Did you try to run your command with:

    --env HTTP_PROXY="http://IPproxy:proxyPort" \
    --env http_proxy="http://IPproxy:proxyPort" \
    --env HTTPS_PROXY="https://IPproxy:proxyPort" \
    --env https_proxy="https://IPproxy:proxyPort" \

In your pipeline did you try to print environment variable to see if these variable are set?

Here’s the output for

sh 'printenv'

When running docker with the
–env variable set

Also it does state a proxy is being used on console output (even when the --env variable is not defined)

I’m sorry, I have no other ideas, maybe someone else.

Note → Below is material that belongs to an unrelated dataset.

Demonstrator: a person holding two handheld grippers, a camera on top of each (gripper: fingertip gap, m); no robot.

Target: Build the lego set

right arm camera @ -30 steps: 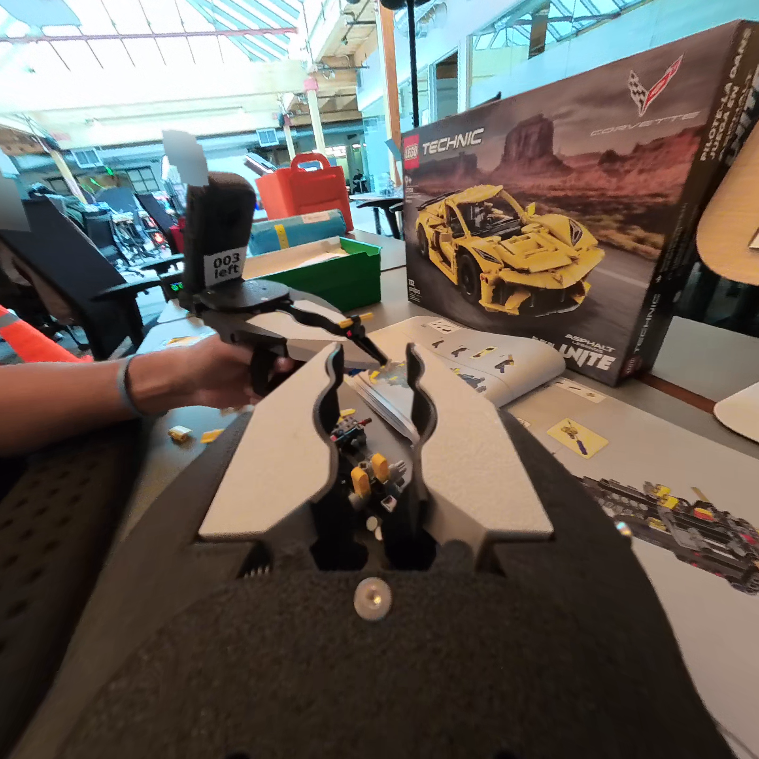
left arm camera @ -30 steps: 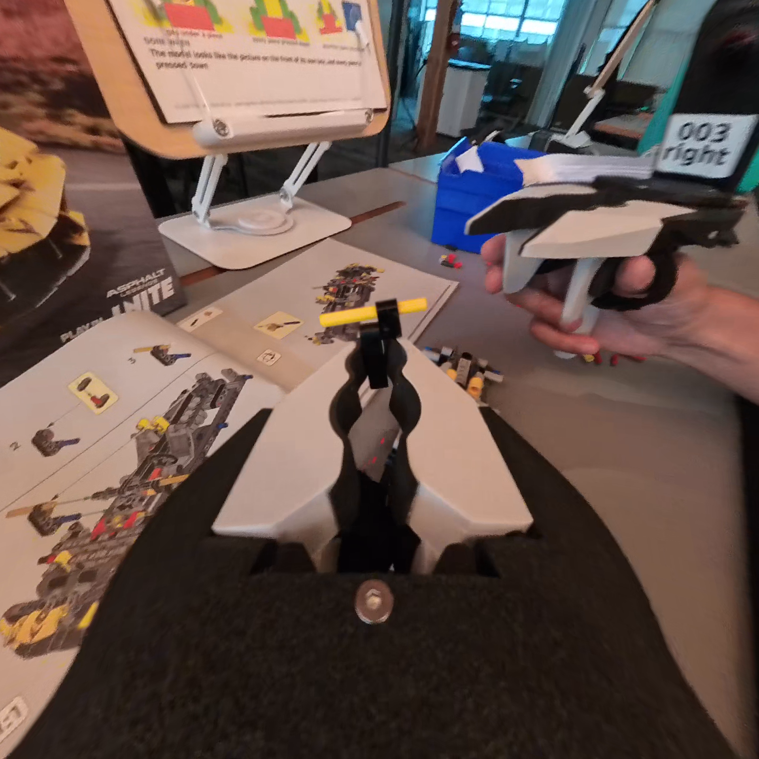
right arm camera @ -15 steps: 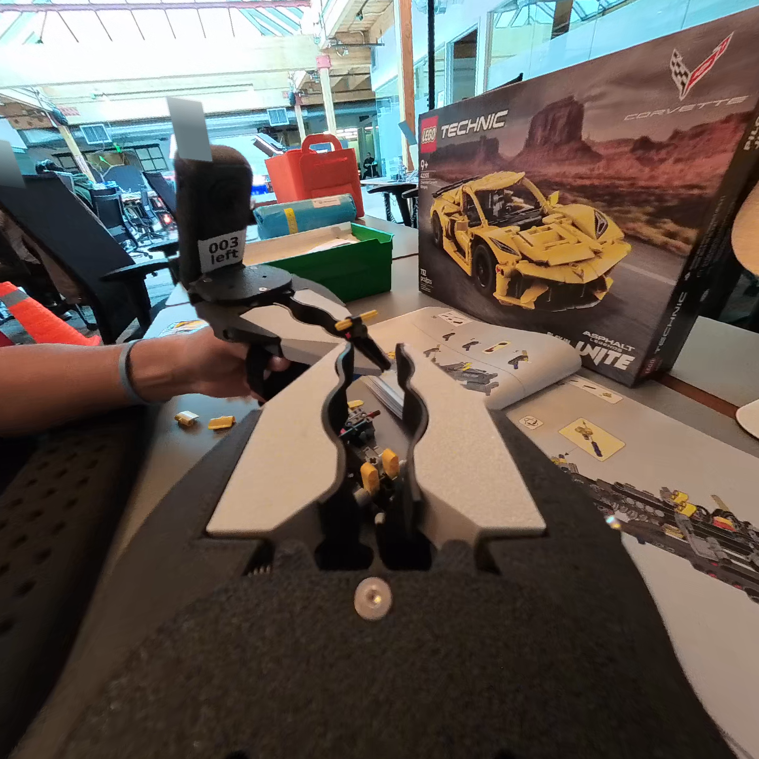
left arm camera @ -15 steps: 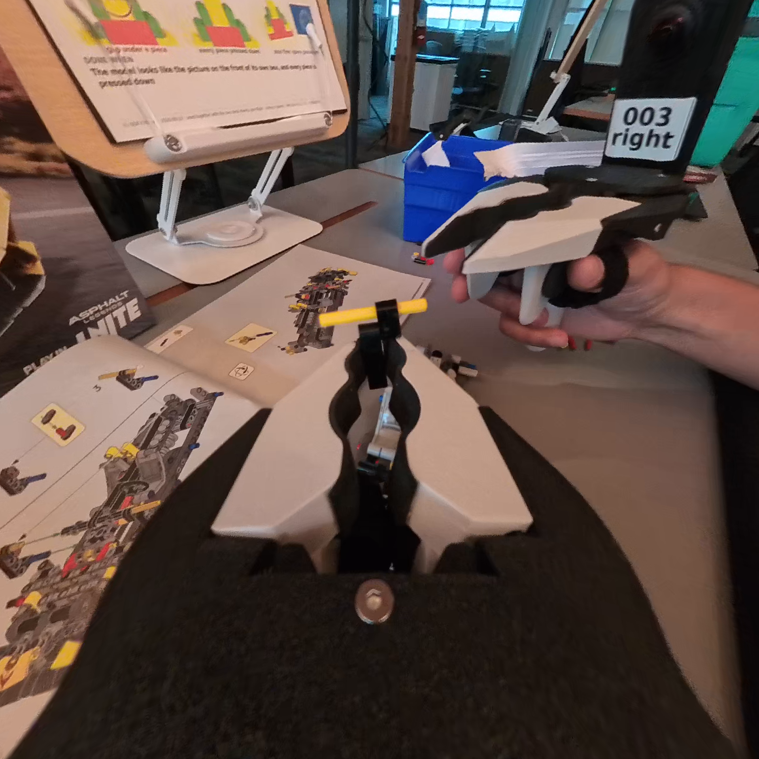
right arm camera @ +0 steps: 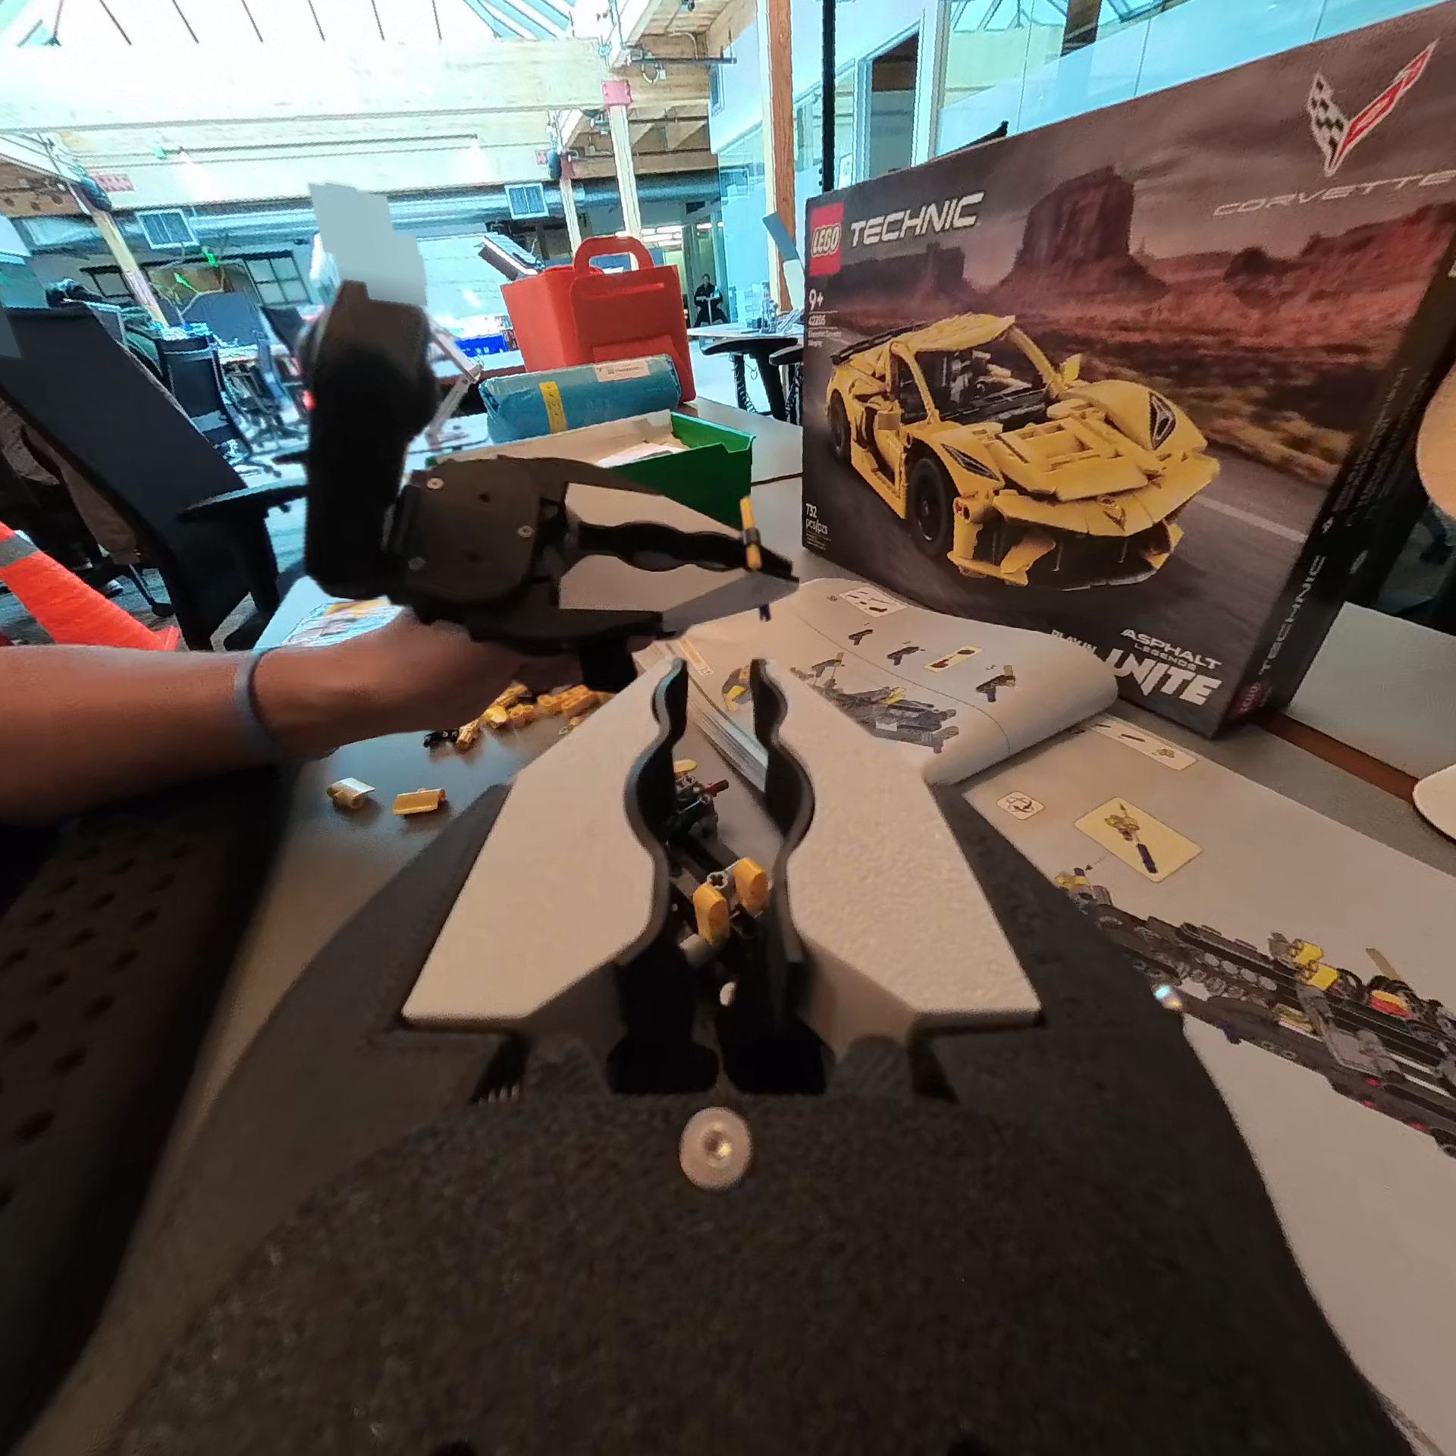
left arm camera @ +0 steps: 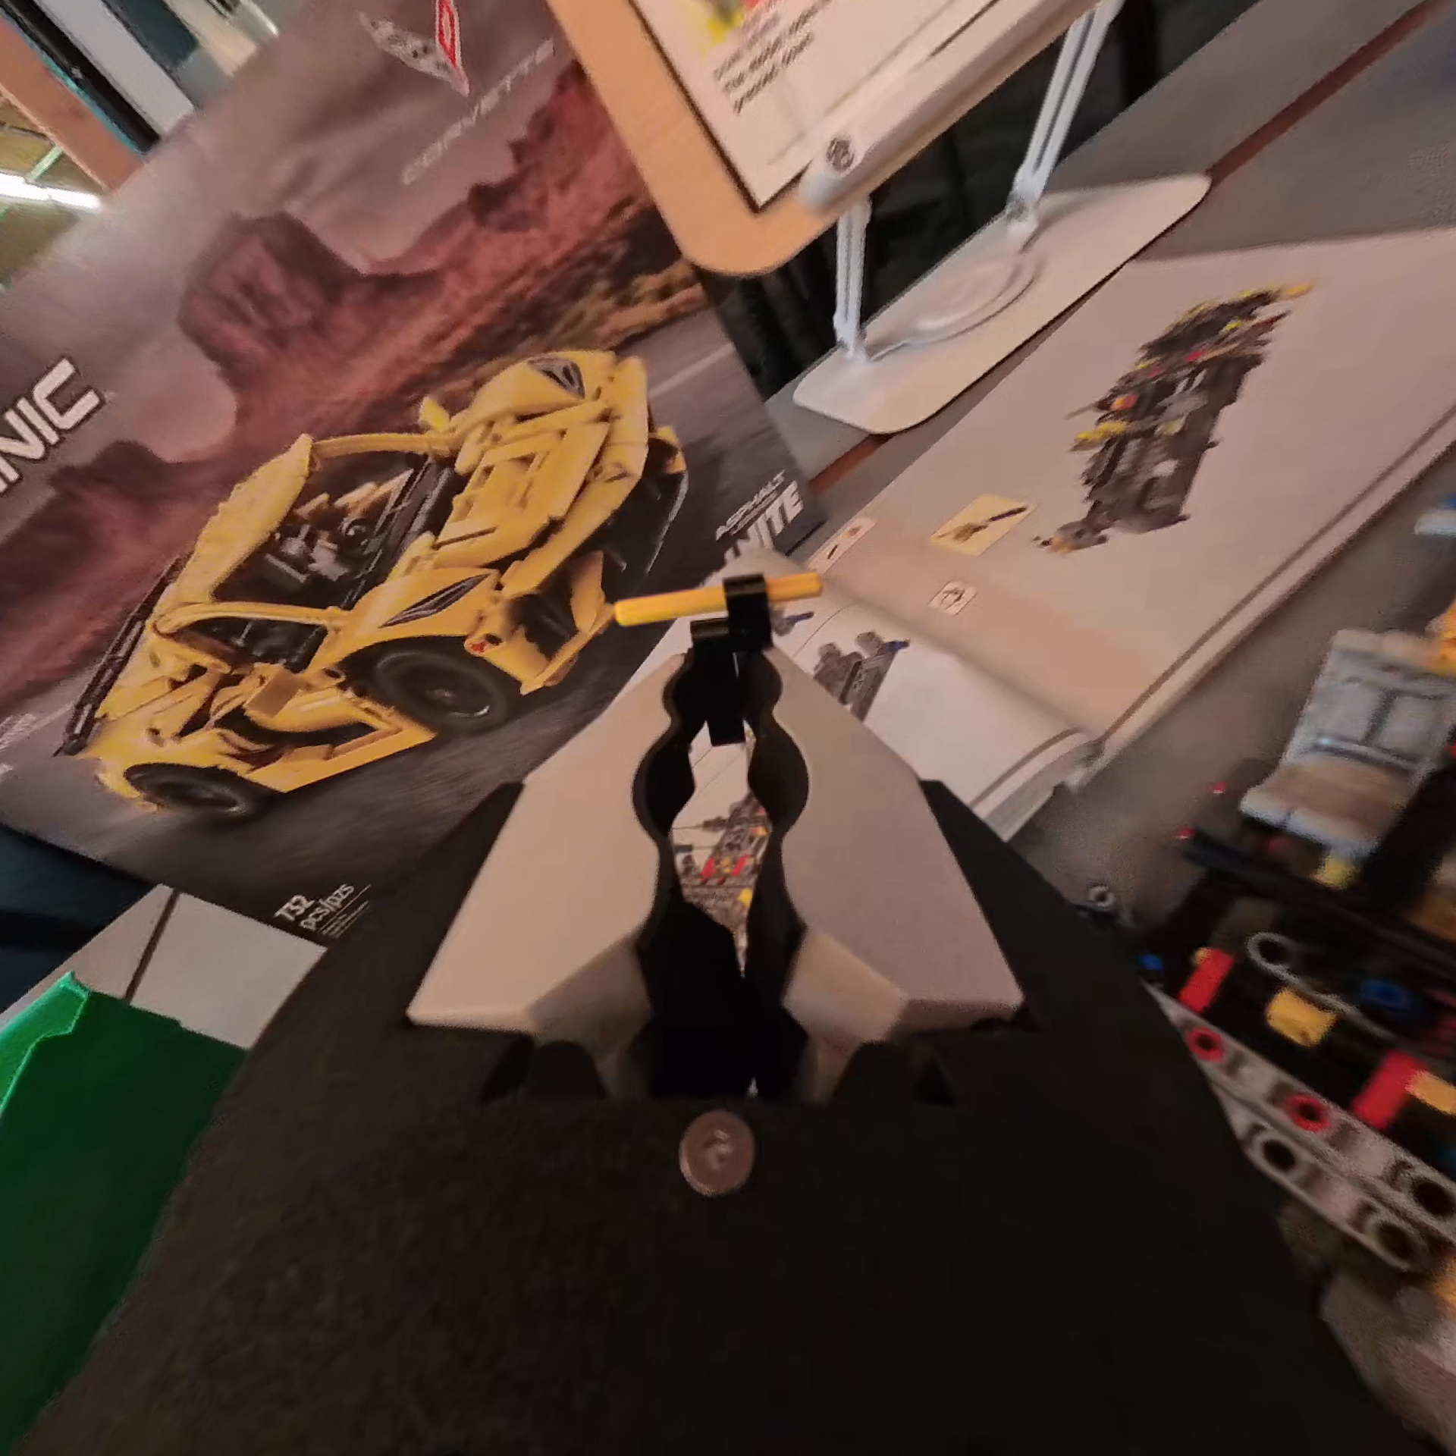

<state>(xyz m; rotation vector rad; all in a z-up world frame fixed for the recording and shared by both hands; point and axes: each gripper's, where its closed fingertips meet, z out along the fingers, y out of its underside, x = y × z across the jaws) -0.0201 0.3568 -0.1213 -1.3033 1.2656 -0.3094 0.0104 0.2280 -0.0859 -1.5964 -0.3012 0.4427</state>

If you can solve it, it would be nice to know how.

Any more ideas? would be highly appreciated! ^^

you need to figure out how to fix the pip error before getting help making the fix work in jenkins.

I still think its HTTPS_PROXY isn’t set, and from your screenshot it doesn’t look to be set. your screenshots have http_proxy and https_proxy. Implementations are supposed to handle both, but not all implementations are the same.

Either way, you need to track down how to fix pip inside the container, then we can help you apply that fix to your jenkins install/job.